Result types: According to the author's recommendations, the schizophrenia can be further classified according to the results of SANS and SAPS. If the total evaluation score of the subscales ≥ 3, it is called the "prominent symptom group," and then based on the relevant positive and negative "prominent symptom groups" and their combinations, it is classified into 3 types:

① Positive symptom predominant type. There is one or more prominent positive symptom groups, with no prominent negative symptom groups.

② Negative symptom predominant type. There are two or more prominent negative symptom groups, with no prominent positive symptom groups.

③ Mixed type: does not meet the criteria of either ① or ②.

In 1982, N. Andreasen in the USA developed the Scale for the Assessment of Negative Symptoms (SANS) and the Scale for the Assessment of Positive Symptoms (SAPS) due to the need to study schizophrenia with predominant negative and positive symptoms. SANS addresses the previous shortcomings in psychiatric assessment scales concerning negative symptoms.

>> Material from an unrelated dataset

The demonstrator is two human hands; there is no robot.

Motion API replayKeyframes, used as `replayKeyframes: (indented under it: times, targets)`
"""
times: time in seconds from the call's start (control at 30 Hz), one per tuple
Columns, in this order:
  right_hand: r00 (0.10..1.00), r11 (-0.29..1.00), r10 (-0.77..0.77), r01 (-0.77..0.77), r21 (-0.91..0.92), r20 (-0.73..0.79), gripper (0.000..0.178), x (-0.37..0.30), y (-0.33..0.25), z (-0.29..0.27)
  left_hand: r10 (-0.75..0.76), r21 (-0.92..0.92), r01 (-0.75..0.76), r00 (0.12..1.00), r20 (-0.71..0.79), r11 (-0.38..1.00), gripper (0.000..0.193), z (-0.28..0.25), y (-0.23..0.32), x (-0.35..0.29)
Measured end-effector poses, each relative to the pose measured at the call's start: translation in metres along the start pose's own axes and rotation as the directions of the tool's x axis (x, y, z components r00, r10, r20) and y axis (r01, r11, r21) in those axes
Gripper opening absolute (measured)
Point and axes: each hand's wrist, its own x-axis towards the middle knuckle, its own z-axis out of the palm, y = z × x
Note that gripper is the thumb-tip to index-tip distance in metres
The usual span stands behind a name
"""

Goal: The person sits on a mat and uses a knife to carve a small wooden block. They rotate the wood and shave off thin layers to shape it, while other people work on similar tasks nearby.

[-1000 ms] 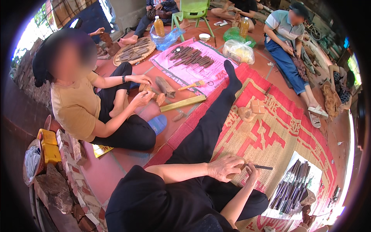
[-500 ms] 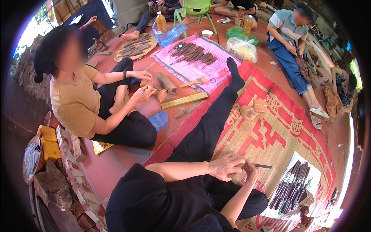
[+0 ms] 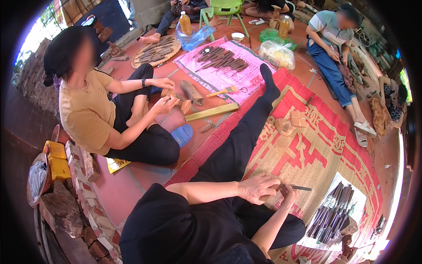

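Note:
My left hand [image 3: 258,186] is closed around a small brown piece of wood [image 3: 265,198], most of which its fingers hide. Close against it, my right hand [image 3: 288,196] grips a carving tool, whose dark, flat shaft [image 3: 302,188] sticks out to the right. The working end of the tool is hidden between the hands. Both hands are held low over my bent right leg. Ahead of them on the mat lie a square wooden block [image 3: 298,119] and a rounded, partly shaped wooden piece [image 3: 284,126].
Many dark carving tools [image 3: 332,215] lie on a white sheet at the right of the red-and-tan mat [image 3: 307,165]. More cover a pink cloth [image 3: 193,66] ahead. A person [image 3: 88,110] sits at the left, holding wood. A wooden bar [image 3: 212,112] and brush [image 3: 222,92] lie between.
My hands keep almost the same hold and place. The whole view has shifted slightly, and the person at the left has leaned a little.

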Motion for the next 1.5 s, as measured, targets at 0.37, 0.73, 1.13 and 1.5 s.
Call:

The 24 items of SANS are divided into 5 subscales: 1. Flat or blunted affect; 2. Poverty of thought; 3. Lack of volition; 4. Lack of interest or social engagement; 5. Attention disorder.

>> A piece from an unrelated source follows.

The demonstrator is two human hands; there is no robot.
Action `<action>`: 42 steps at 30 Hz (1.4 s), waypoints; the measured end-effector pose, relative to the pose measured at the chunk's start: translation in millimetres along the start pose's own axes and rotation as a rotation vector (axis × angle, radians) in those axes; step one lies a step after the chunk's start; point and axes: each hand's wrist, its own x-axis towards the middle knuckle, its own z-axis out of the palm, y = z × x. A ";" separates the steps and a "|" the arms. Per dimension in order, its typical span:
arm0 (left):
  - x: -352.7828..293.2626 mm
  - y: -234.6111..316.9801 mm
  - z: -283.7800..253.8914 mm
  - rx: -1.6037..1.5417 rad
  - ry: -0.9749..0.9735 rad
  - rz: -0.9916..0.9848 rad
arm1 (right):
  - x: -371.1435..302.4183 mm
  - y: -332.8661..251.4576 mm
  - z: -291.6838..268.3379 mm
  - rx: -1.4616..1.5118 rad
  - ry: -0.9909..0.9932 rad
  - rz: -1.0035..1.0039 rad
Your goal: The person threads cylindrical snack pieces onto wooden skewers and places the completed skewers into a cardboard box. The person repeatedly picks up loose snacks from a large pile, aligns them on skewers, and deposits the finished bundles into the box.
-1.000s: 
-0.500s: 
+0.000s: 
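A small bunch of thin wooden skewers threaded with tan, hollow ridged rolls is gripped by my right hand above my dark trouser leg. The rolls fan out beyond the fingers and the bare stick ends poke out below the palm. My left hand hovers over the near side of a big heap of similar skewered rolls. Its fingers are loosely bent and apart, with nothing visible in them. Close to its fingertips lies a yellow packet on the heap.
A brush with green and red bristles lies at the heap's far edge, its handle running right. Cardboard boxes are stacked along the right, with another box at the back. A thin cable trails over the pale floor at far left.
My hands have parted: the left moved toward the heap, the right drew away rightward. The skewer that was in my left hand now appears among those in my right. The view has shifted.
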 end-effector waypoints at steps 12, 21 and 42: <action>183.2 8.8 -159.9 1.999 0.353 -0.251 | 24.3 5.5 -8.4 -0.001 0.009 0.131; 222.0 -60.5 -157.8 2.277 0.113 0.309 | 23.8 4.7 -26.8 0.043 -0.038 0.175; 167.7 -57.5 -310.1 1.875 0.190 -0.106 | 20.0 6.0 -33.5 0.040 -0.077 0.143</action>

The scoring is based on a 6-point scale: (0) None, normal or increased; (1) Suspicious; (2) Mild, exists but is mild; (3) Moderate; (4) Significant; (5) Severe. Each item has specific assessment criteria. SANS is assessed over the past month. For pharmacological research, it can be shortened to one week.

Generally, a natural clinical psychiatric examination method is used for communication. Initially, based on previous materials and clinical experience, determine a topic that the patient is most likely to engage in to introduce the examination.